INSTRUCTIONS TO FOLLOW. Pictures stay out of the copy, and everything else in the data below is repeated exactly.

►

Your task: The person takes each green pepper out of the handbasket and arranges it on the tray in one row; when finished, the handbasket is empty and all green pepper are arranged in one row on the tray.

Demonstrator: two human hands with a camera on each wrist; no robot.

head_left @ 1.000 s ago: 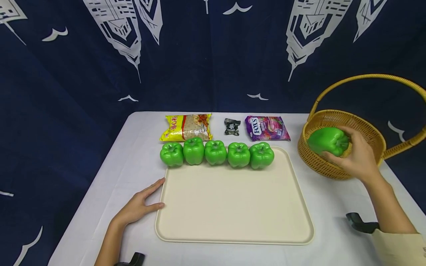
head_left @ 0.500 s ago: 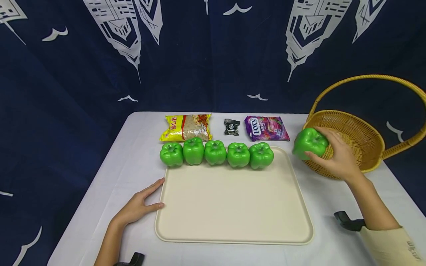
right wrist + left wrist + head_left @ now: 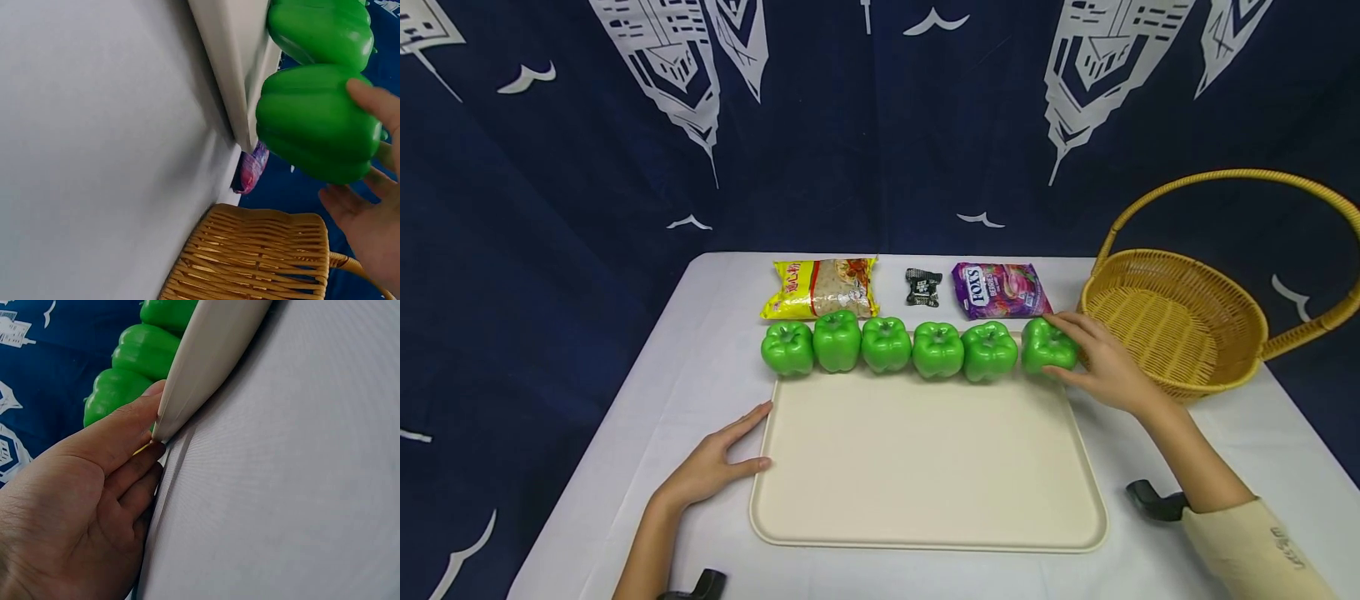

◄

PROBLEM SOLUTION.
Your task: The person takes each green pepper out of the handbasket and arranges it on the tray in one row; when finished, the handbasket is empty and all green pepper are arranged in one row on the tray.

Demonstrator: two human hands with a camera on each wrist; no robot.

head_left @ 1.000 s ago: 
head_left @ 0.500 s ago: 
right wrist + left wrist + head_left @ now: 

The work on this exercise has been finished.